▶ [WORK TO COMPLETE]: Say how many lines in the entries contain "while", giving only the number.

START INPUT DATA

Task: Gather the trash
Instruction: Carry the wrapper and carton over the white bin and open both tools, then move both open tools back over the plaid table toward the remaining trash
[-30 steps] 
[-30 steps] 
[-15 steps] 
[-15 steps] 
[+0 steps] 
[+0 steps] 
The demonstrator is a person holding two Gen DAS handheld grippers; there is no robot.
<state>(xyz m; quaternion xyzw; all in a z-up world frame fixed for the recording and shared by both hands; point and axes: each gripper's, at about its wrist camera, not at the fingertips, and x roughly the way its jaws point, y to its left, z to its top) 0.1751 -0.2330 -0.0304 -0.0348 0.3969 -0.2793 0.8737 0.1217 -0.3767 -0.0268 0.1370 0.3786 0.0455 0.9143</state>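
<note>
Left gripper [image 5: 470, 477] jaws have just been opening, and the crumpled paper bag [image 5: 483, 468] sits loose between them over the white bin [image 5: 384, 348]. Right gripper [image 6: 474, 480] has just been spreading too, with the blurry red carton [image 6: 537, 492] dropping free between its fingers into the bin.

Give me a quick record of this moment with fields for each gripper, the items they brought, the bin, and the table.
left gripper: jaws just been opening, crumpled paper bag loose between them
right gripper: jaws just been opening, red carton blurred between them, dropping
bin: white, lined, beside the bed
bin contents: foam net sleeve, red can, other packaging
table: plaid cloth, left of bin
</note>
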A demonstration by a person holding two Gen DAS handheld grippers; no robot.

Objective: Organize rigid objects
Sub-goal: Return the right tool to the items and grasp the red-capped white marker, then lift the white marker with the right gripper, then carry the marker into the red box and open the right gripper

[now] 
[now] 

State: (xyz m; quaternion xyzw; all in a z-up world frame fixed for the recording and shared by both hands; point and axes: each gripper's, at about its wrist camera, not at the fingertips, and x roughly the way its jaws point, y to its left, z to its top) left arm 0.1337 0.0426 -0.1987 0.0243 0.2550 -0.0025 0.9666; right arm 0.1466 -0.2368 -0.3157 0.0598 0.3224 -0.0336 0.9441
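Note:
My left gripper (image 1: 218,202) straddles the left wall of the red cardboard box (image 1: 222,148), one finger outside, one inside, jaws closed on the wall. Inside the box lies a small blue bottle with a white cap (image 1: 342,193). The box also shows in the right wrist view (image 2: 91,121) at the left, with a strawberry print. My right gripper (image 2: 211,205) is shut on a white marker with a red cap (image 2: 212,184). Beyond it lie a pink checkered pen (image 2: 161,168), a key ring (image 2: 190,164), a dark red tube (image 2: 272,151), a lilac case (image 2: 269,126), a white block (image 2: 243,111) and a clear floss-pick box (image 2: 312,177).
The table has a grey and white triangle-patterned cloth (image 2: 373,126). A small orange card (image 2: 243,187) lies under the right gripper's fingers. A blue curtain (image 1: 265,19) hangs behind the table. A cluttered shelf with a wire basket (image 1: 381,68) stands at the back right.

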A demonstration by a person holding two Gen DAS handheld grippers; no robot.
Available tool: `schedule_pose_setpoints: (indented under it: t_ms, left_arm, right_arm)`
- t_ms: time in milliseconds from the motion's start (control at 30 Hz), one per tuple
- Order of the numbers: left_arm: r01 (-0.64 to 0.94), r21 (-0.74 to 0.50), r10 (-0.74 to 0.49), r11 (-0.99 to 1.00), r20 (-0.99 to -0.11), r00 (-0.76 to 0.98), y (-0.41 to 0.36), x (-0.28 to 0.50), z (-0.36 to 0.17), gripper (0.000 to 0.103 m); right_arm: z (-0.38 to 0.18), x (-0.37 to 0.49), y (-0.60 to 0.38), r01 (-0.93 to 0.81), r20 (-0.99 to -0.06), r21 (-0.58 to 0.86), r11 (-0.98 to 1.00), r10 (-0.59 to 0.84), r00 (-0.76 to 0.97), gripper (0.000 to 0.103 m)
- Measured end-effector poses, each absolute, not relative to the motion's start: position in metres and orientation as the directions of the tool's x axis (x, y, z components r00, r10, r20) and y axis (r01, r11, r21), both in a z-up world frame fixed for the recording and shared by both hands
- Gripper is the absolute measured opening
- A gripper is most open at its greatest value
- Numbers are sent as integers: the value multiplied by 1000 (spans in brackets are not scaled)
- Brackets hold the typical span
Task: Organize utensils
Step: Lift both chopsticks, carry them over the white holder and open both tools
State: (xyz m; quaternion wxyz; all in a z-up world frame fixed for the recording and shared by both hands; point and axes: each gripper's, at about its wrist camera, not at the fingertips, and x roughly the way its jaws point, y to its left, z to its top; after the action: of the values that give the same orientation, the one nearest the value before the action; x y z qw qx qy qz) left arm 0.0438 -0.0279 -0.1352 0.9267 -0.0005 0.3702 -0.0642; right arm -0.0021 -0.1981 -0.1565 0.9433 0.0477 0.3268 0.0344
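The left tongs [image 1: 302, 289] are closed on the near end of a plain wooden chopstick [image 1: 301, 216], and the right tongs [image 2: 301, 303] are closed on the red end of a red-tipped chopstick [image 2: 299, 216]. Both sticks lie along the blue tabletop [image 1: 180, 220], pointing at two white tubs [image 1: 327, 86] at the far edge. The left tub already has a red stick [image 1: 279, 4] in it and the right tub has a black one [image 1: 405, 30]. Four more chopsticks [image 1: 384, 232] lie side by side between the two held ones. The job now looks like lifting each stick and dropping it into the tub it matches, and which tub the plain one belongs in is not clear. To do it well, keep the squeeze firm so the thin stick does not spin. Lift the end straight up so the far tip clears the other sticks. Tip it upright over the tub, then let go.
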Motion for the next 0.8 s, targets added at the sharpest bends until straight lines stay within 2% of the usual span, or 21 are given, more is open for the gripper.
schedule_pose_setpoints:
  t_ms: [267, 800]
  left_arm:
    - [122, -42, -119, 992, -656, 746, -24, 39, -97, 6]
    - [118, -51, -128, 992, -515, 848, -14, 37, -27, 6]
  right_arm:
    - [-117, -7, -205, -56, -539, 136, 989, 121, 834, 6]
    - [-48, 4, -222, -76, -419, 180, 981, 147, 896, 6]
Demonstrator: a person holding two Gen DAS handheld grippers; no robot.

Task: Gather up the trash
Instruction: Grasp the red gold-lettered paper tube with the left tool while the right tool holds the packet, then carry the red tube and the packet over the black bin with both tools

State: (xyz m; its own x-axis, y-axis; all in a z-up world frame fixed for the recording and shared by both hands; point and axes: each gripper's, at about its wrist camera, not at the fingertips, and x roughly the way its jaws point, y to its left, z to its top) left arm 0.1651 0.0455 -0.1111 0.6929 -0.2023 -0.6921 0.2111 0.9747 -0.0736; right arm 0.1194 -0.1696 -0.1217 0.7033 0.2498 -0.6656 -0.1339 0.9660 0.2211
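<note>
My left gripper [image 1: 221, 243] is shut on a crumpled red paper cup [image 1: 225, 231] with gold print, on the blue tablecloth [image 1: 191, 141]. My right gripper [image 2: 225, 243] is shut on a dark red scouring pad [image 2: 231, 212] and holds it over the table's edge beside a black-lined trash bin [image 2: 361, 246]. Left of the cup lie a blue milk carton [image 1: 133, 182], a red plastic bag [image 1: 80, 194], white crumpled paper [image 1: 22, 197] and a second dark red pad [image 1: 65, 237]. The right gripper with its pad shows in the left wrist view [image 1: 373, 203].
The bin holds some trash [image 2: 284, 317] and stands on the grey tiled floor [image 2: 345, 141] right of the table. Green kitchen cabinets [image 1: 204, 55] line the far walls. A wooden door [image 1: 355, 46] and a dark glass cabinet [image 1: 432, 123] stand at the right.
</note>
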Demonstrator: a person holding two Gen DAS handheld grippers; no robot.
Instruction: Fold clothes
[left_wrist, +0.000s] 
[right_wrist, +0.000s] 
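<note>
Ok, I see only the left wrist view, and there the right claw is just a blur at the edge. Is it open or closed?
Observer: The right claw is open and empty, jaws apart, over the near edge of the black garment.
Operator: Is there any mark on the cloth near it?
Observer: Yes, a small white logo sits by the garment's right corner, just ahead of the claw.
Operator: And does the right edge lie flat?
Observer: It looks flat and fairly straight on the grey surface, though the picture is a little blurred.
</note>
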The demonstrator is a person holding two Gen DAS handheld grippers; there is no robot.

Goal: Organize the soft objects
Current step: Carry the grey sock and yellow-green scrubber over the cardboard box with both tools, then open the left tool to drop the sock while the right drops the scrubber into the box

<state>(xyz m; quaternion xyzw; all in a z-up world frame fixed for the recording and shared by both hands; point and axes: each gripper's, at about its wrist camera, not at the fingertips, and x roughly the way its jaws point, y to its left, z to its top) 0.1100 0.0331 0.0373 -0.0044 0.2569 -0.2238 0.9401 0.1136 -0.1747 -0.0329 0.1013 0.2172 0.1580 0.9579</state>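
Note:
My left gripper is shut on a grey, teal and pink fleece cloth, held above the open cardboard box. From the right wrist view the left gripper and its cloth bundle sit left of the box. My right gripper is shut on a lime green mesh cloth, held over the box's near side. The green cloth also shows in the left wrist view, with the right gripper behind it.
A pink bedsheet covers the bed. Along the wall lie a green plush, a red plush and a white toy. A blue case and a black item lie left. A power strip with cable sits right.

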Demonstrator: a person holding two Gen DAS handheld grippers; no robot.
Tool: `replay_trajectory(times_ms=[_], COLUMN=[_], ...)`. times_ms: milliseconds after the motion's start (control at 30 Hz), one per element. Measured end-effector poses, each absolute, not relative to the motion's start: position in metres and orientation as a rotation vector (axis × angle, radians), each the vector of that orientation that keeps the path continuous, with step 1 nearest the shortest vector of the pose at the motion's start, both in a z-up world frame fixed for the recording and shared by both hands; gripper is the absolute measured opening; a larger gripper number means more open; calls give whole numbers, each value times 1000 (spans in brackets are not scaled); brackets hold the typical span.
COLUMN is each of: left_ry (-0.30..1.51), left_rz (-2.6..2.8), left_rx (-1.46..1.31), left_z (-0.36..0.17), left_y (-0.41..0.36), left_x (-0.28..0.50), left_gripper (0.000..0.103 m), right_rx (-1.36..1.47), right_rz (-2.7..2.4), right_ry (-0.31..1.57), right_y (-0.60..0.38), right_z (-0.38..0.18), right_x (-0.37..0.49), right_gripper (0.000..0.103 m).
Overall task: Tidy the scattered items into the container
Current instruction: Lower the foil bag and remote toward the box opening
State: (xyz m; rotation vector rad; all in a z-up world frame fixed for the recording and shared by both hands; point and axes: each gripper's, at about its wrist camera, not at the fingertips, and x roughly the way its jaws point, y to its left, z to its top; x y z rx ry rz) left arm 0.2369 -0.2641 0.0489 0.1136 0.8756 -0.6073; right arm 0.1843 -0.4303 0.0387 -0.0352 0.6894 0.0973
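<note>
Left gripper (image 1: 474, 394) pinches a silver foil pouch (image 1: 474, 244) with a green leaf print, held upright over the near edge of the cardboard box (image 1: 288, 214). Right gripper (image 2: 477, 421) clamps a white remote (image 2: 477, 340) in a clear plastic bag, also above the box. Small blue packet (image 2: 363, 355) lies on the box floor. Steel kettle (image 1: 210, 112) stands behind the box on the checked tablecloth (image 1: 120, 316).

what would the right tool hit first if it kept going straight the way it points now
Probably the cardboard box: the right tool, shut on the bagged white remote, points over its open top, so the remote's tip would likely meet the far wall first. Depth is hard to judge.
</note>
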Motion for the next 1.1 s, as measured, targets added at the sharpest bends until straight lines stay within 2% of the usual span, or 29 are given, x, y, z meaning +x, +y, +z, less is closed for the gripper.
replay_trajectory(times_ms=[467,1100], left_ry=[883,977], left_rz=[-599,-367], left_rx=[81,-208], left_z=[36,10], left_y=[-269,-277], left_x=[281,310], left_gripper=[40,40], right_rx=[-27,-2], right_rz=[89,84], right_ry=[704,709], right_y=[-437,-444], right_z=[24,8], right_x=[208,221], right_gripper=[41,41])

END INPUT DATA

▶ [ANSWER FOR THIS EXERCISE]: 2